(EXERCISE REQUIREMENTS): The following entries are to be retyped in full, exactly as written.

Content starts

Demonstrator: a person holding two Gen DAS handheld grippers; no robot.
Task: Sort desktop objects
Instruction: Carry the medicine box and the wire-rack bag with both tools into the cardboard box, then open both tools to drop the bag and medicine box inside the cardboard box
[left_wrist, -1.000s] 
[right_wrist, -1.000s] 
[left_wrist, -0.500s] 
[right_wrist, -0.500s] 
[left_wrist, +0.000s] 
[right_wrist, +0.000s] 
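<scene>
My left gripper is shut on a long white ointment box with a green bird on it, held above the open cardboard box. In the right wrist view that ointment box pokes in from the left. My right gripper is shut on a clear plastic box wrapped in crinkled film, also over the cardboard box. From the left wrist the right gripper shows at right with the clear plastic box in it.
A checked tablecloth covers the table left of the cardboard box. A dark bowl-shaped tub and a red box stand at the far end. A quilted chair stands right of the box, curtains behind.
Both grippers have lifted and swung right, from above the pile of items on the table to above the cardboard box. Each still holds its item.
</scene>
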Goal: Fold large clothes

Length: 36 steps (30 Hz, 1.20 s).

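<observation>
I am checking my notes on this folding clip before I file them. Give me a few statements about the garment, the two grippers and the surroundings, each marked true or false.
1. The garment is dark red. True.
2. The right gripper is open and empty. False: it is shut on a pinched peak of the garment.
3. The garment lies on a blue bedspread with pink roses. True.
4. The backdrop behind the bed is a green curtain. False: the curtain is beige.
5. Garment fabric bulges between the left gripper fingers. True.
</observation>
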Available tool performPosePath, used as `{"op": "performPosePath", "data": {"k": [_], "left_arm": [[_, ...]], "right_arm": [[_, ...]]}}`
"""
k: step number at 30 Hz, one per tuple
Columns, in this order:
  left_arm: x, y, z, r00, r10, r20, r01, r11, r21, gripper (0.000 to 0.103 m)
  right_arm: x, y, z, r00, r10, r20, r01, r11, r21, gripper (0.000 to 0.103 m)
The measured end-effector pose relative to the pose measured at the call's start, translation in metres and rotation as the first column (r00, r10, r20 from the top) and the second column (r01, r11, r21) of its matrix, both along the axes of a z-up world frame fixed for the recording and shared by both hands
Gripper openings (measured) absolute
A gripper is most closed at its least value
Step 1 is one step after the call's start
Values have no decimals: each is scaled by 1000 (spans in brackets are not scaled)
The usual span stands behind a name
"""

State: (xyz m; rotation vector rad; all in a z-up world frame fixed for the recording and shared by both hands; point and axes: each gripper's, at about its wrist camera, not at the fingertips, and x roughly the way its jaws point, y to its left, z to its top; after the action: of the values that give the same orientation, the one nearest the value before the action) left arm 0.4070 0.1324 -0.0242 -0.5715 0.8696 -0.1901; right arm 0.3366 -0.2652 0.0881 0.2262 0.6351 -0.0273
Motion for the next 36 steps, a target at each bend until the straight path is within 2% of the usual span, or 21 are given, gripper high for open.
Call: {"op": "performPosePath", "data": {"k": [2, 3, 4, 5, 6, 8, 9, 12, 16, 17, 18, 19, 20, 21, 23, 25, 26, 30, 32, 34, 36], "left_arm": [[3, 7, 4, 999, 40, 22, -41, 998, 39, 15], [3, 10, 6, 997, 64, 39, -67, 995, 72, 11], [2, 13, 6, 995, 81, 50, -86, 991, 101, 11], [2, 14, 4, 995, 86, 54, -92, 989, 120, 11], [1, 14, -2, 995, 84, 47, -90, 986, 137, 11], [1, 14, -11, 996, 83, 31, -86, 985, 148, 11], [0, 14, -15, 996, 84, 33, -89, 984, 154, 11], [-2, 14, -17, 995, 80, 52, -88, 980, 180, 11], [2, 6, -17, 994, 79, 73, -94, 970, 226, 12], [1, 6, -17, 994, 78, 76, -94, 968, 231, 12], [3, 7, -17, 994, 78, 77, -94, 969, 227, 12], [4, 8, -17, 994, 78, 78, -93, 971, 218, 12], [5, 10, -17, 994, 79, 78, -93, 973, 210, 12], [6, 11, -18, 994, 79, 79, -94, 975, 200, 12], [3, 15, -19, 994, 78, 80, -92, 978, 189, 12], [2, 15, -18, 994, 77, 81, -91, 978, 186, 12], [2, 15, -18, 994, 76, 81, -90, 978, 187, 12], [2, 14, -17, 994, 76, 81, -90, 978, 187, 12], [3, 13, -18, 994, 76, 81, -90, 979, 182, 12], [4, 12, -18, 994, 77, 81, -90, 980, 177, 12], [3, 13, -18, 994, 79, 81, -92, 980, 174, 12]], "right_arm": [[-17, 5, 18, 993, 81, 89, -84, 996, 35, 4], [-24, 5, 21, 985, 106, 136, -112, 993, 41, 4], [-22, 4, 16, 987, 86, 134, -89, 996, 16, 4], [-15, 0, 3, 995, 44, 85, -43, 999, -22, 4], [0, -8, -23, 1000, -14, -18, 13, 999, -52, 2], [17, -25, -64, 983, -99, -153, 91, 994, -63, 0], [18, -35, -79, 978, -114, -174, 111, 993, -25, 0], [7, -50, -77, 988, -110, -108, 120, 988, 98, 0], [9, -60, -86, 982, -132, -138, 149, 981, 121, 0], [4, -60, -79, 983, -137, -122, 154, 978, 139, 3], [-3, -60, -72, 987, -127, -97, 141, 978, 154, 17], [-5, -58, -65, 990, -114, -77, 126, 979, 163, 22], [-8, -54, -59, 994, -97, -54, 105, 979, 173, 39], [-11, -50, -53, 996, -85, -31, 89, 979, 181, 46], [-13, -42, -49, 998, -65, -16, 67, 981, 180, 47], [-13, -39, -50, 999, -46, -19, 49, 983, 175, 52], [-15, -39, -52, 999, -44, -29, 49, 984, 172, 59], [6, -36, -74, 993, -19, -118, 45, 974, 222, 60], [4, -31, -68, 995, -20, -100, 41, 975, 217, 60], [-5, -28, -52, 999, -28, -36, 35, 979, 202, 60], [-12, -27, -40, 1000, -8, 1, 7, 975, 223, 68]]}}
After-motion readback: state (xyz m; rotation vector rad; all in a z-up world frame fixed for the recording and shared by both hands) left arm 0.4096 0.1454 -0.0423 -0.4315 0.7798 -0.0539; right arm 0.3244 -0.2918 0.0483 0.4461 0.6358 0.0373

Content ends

(TASK RESPONSE):
Demonstrator: a person holding two Gen DAS handheld grippers; no robot.
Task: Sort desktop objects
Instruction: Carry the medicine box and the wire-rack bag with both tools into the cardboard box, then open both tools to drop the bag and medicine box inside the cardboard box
[left_wrist, -1.000s] 
[right_wrist, -1.000s] 
[left_wrist, -0.500s] 
[right_wrist, -0.500s] 
[left_wrist, +0.000s] 
[right_wrist, +0.000s] 
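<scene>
My left gripper is shut on a long white ointment box with a green bird on it, held above the open cardboard box. In the right wrist view that ointment box pokes in from the left. My right gripper is shut on a clear plastic box wrapped in crinkled film, also over the cardboard box. From the left wrist the right gripper shows at right with the clear plastic box in it.
A checked tablecloth covers the table left of the cardboard box. A dark bowl-shaped tub and a red box stand at the far end. A quilted chair stands right of the box, curtains behind.
Both grippers have lifted and swung right, from above the pile of items on the table to above the cardboard box. Each still holds its item.
</scene>
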Goal: Fold large clothes

Length: 36 steps (30 Hz, 1.20 s).

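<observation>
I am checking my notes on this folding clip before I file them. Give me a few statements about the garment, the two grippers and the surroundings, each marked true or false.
1. The garment is dark red. True.
2. The right gripper is open and empty. False: it is shut on a pinched peak of the garment.
3. The garment lies on a blue bedspread with pink roses. True.
4. The backdrop behind the bed is a green curtain. False: the curtain is beige.
5. Garment fabric bulges between the left gripper fingers. True.
</observation>
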Available tool performPosePath, used as `{"op": "performPosePath", "data": {"k": [_], "left_arm": [[_, ...]], "right_arm": [[_, ...]]}}`
"""
k: step number at 30 Hz, one per tuple
Columns, in this order:
  left_arm: x, y, z, r00, r10, r20, r01, r11, r21, gripper (0.000 to 0.103 m)
  right_arm: x, y, z, r00, r10, r20, r01, r11, r21, gripper (0.000 to 0.103 m)
The measured end-effector pose relative to the pose measured at the call's start, translation in metres and rotation as the first column (r00, r10, r20 from the top) and the second column (r01, r11, r21) of its matrix, both along the axes of a z-up world frame fixed for the recording and shared by both hands
Gripper openings (measured) absolute
A gripper is most closed at its least value
Step 1 is one step after the call's start
Values have no decimals: each is scaled by 1000 (spans in brackets are not scaled)
The usual span stands behind a name
"""

State: (xyz m; rotation vector rad; all in a z-up world frame fixed for the recording and shared by both hands; point and axes: each gripper's, at about its wrist camera, not at the fingertips, and x roughly the way its jaws point, y to its left, z to its top; after the action: of the values that give the same orientation, the one nearest the value before the action) left arm 0.4070 0.1324 -0.0242 -0.5715 0.8696 -0.1901; right arm 0.3366 -0.2652 0.0881 0.2262 0.6351 -0.0273
Motion for the next 36 steps, a target at each bend until the straight path is within 2% of the usual span, or 21 are given, gripper high for open.
Call: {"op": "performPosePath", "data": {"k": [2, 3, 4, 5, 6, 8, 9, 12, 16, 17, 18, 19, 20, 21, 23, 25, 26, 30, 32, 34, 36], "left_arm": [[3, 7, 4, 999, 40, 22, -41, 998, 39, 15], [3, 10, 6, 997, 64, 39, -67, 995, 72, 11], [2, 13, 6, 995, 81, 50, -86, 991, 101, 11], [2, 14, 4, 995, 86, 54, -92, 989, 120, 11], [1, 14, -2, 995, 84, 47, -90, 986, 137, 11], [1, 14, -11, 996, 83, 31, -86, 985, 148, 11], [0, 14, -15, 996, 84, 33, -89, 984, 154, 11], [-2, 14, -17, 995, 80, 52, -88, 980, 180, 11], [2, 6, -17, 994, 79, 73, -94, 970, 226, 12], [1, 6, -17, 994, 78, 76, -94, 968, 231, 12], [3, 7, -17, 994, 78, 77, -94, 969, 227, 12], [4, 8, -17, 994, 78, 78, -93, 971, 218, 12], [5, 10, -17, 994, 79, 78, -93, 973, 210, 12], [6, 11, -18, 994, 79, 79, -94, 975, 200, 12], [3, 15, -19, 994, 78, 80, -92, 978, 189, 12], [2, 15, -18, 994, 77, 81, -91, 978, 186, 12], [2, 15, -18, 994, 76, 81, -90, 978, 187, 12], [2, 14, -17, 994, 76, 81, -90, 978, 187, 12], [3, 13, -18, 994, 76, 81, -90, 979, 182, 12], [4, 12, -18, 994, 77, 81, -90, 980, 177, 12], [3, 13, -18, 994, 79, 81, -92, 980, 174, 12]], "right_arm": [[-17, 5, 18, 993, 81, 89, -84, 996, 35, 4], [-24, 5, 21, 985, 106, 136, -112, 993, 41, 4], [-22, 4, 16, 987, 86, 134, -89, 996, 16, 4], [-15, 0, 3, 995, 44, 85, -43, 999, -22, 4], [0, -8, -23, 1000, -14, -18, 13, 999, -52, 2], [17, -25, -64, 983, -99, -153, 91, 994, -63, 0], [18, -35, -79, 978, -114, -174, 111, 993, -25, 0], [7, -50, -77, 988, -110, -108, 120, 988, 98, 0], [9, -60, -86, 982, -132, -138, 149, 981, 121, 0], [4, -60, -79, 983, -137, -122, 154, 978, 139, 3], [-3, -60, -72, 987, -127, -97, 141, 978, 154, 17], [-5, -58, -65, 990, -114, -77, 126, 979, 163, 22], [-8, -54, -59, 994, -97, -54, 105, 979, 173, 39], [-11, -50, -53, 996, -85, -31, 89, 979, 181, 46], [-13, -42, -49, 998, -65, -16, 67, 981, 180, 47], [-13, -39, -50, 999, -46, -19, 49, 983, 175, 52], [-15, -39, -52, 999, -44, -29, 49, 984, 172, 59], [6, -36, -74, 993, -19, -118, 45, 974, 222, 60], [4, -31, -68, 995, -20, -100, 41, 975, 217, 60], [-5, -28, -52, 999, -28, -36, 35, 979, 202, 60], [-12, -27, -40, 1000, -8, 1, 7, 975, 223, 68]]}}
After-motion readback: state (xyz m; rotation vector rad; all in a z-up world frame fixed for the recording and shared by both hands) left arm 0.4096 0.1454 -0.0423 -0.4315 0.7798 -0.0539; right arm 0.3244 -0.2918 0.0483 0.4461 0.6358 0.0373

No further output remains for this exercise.